Day 1: Points

This is my first post for the 2019 30 Day Map Challenge. It's November 4th, so clearly I'm a little bit behind, but I hope to catch up throughout the rest of the month.

I've been contemplating what it is I want to get out of this exercise. When I was in school, I was often concerned with meeting the requirements of the assignment. It served me well in terms of grades, but when I look back at how I approached my formal education, I have some regret that I didn't allow myself to stray outside the lines a little bit more. I get the sense that this month is more intended as a cartographic exercise, but I am going to use the prompts for each day more generally as means for focusing my own exploration of new (to me at least) tools and techniques for working with spatial data. In other words, I'm not promising pretty or otherwise remarkable maps. The product of this for me will hopefully be growth and I will use this blog and a catalog of how I produced my daily maps.

So for the first daya of the 2019 30 Day Map Challenge, I'm going to be mapping GoRaleigh bus stops and bus shelters. Recently it was announced that Raleigh's local transit system would be dramtically expanding the number of bus shelters. As I read about this exciting development, I got to wondering about the distribution of bus shelters generally throughout Raleigh. As I was looking around the GoRaleigh's services on ArcGIS Online I found two datasets that I figured would help me interrogate this curiosity:

  1. GoRaleigh Shelters
  2. GoRaleigh Bus Stop

While on face, it might seem I should be able to get everything I need from the GoRaleigh Bus Stop data, the GoRaleigh Shelters data contains more detailed information about the type of shelter and whether it is existing or planned. So for this first challenge, my goal was to combine these datasets in such a way that I could make a map of GoRaleigh Bus Stops with detailed information about shelters.

I also wanted to try out a few different tools. Recordings from the 2019 NACIS Conference were recently released and I've been working my way through those. One presentation that caught my attention was by Mamata Akella from CARTO regarding their Python package, CARTOframes . I had tried out this package a couple years ago and thought it showed a lot of potential, but when CARTO stopped providing accounts priced for tinkering, I decided to focus on other tools. As I watched the presentation I was really impressed to see how far the package has come. But perhaps the biggest takeaway was that you don't need a CARTO account to use CARTOframes.

As I was thinking through how to approach today's challenge, I decided this would be a great chance to also work with CARTOframes. What follows below is my Python processing of the GoRaleigh shelters and bus stops data using a variety of Python packages and eventually visualized using CARTOframes.

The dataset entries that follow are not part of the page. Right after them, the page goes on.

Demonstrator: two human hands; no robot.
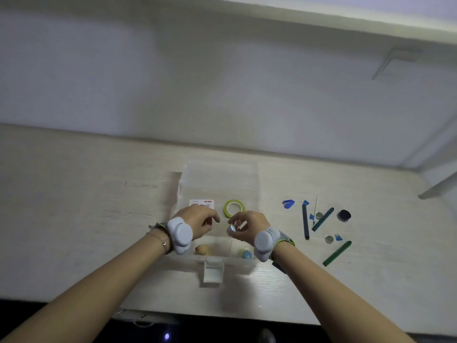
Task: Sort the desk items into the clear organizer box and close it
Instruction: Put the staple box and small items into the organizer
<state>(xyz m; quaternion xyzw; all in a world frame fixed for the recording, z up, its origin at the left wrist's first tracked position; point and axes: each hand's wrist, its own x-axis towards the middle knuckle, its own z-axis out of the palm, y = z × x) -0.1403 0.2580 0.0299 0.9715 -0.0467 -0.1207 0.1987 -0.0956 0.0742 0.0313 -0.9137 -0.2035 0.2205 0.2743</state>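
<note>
Two hands hover over the clear organizer box [217,184] at the middle of the desk [74,194]. Its lid stands open at the far side, its long axis runs near to far, and its latch tab [212,271] points at the near edge. The right hand [247,226] pinches a small round clear piece [233,229], glassy and catching the light, just above the box's near half. The left hand [197,220] hangs beside it with fingers loosely curled, gripping nothing I can make out. Both wrists carry pale grey rounded bands.

Inside the box sit a green tape roll [233,207], a flat ring tilted up, a white card with red print [201,203], a tan lump [204,249] and a small blue thing [247,254], both blurred through the plastic.

Well to the right lie the loose bits: a blue staple remover [288,203], a dark pen [305,222] lying near to far, two green pens [322,219] slanting up to the right, a dark round cap-like object [344,215] and two more small clear rounds [329,239].

Pale wood grain on the desk, smooth and matte, with a plain whitish wall [222,82] behind and dim light all round.
</note>
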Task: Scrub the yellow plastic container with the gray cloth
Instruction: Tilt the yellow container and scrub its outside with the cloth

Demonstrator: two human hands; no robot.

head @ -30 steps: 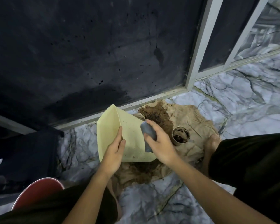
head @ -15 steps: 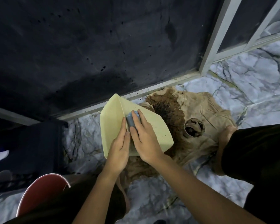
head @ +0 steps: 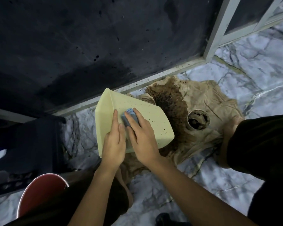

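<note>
- Container, yellow and speckled with dirt, was tipped on its side over the stained brown cloth on the marble floor.
- Your left hand gripped its near rim.
- Your right hand pressed the gray cloth flat against its side, fingers closed over it.

Gray cloth mostly under right hand.

Head view. The left hand grips the near edge of the yellow plastic container, which is tilted with its speckled face upward. Immediately right of that grip, the right hand presses the gray cloth flat against the face. Beyond and right of the grip lie a stained brown cloth and a round cup on the marble floor. A red bowl sits nearer, left.
</note>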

Note: I started down the path of lots of narrative around the various elements of the analysis, but I'm already 4 days behind in the challenge so I making an editorial decision to just let the code do the talking. Apologies if anything is unclear. Hit me up on twitter (@maptastik) if you want to chat more about this notebook.

Libraries

This notebook was produced using Google Colaboratory , which is basically Jupyter Notebooks meets Google Docs. A nice thing about Colaboratory is each notebook includes a Python 3 environment loaded with lots of libraries commonly used for data science type work. Pretty nice! And while most of the libraries we need come with the Colaboratory environment, there are couple we'll need to install:

  1. CARTOframes (beta
  2. geopandas

Fortunately, we can use pip to install these libraries and their dependencies.

In [0]:
! pip install cartoframes==1.0b4 geopandas

With CARTOframes and geopandas installed we can get down to business. It's somewhat a matter of style in notebooks, but I like to import all the libraries and classes at the beginning. Some folks prefer to import them when they first use them within the flow of the notebook. I think there are merits to both approaches.

In [0]:
import requests
from io import BytesIO
import pandas as pd
import geopandas as gpd
from cartoframes.viz import Map, Layer, Popup, Legend, Layout, basemaps
from cartoframes.viz.widgets import category_widget, formula_widget
from cartoframes.viz.helpers import color_category_layer

Functions

Data loader from ArcGIS REST Service

I know I'm going to be pulling in some data from a couple ArcGIS REST services so to prevent myself from repeating the somewhat verbose procedure for querying those and dumping the results into a GeoDataFrame, I've put together a function that in one line will carry out that process.

In [0]:
def arcgis_rest_to_gdf(url, layer_id):
  url = f'{url}/{layer_id}/query'
  params = {
    'f': 'geojson',
    'where': '1=1',
    'outFields': '*',
    'outSR': 4326
  }
  r = requests.get(url, params = params)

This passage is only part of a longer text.